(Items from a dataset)
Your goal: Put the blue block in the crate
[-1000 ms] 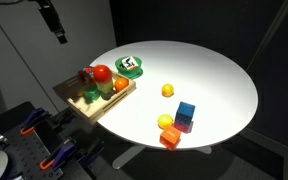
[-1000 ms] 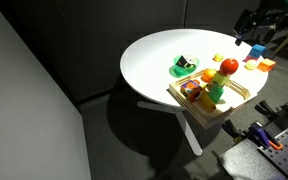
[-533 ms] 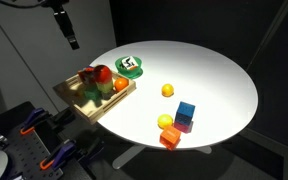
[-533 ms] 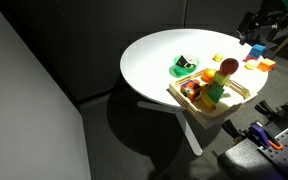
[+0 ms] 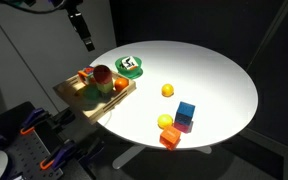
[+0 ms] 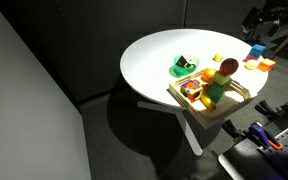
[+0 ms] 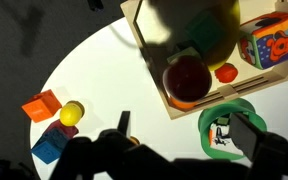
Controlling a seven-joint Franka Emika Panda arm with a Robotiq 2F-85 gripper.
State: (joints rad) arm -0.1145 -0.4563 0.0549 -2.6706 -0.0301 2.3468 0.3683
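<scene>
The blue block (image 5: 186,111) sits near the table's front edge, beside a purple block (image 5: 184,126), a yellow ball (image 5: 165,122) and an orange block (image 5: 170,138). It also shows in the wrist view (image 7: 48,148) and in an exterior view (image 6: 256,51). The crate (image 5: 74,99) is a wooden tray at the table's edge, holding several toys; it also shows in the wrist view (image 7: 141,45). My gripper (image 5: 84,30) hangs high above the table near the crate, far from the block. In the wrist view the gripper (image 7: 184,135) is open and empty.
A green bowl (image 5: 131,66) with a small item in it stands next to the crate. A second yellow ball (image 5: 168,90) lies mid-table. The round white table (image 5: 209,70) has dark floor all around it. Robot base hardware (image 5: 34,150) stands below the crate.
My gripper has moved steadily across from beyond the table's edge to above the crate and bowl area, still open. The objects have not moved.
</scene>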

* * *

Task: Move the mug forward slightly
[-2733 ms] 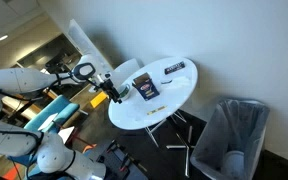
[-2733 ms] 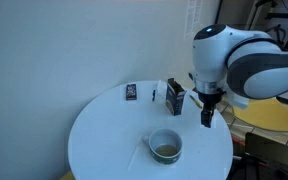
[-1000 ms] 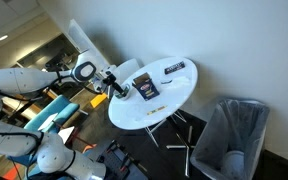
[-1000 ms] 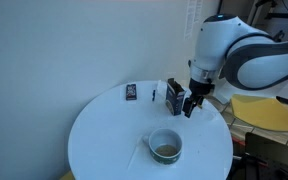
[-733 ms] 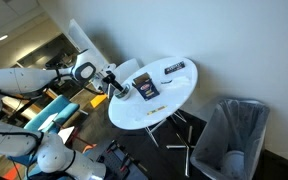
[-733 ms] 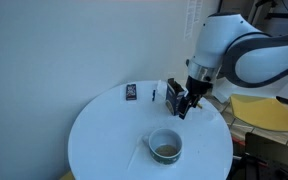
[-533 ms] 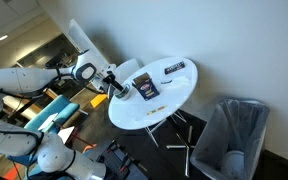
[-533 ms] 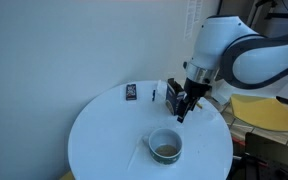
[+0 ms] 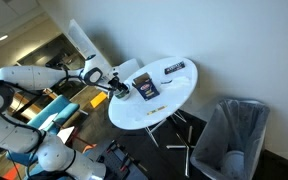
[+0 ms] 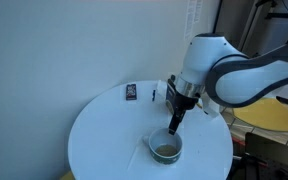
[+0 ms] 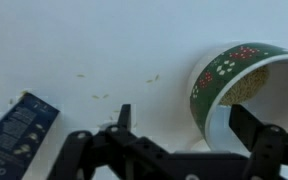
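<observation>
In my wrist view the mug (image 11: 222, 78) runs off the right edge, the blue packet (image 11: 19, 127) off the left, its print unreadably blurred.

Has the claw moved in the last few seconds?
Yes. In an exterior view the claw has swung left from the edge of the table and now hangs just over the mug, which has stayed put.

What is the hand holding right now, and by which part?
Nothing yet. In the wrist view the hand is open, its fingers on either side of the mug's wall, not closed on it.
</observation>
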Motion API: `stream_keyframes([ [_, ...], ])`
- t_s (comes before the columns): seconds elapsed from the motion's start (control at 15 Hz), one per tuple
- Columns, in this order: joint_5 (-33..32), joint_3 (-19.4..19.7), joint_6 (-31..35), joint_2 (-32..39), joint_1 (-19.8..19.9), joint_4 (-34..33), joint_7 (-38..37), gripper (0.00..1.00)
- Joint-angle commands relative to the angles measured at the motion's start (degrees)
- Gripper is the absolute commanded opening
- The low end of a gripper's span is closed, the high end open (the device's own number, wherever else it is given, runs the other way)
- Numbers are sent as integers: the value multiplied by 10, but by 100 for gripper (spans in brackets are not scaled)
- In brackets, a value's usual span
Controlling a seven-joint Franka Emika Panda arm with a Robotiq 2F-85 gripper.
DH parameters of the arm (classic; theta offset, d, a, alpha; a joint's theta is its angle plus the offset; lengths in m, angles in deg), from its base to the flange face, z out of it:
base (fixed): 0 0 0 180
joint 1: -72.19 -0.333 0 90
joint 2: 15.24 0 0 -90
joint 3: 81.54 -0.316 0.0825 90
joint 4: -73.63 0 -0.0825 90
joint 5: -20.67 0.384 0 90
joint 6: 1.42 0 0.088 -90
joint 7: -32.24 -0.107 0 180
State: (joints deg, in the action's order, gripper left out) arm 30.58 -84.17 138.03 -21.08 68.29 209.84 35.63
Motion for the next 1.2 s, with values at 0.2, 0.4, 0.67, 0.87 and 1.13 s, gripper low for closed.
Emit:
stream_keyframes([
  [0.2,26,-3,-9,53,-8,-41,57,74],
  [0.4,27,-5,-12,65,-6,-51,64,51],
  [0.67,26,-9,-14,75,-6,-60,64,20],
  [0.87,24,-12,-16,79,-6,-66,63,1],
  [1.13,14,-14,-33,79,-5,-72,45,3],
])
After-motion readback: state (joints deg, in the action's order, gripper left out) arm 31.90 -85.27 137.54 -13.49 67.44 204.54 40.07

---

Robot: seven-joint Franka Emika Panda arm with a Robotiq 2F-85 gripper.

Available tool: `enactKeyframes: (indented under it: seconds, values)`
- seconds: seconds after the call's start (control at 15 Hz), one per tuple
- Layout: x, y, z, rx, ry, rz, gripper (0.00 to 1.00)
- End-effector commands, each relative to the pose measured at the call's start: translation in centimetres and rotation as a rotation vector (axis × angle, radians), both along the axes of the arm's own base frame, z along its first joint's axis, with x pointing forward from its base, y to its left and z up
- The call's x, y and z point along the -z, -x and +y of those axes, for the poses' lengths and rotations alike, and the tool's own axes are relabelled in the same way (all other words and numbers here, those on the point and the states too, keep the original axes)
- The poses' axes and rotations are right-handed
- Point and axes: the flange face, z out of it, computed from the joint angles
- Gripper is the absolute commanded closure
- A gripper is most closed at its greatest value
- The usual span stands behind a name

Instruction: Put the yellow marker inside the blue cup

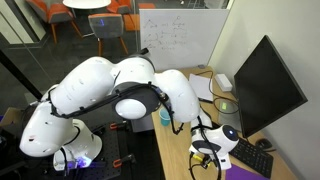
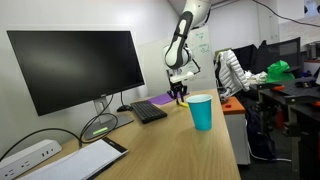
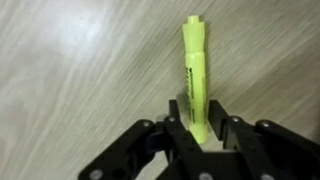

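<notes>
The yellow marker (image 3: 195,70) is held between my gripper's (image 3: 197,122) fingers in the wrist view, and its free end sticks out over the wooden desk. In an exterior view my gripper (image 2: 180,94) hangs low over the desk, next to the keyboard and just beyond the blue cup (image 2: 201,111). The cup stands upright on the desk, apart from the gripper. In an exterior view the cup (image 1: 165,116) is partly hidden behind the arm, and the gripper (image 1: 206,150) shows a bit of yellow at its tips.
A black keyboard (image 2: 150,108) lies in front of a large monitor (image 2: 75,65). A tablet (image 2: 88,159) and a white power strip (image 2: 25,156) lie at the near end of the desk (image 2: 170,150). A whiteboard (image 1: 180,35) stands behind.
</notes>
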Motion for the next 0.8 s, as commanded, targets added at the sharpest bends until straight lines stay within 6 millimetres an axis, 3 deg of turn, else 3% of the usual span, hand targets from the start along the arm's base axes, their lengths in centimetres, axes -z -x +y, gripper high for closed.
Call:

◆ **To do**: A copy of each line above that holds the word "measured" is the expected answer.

◆ **Result of the exercise**:
- Joint-angle commands relative to the angles measured at the motion's start (degrees)
- End-effector commands, each relative to the pose measured at the call's start: translation in centimetres and rotation as a rotation vector (axis × angle, radians), both along the axes of the arm's own base frame, z along its first joint's axis, with x pointing forward from its base, y to its left and z up

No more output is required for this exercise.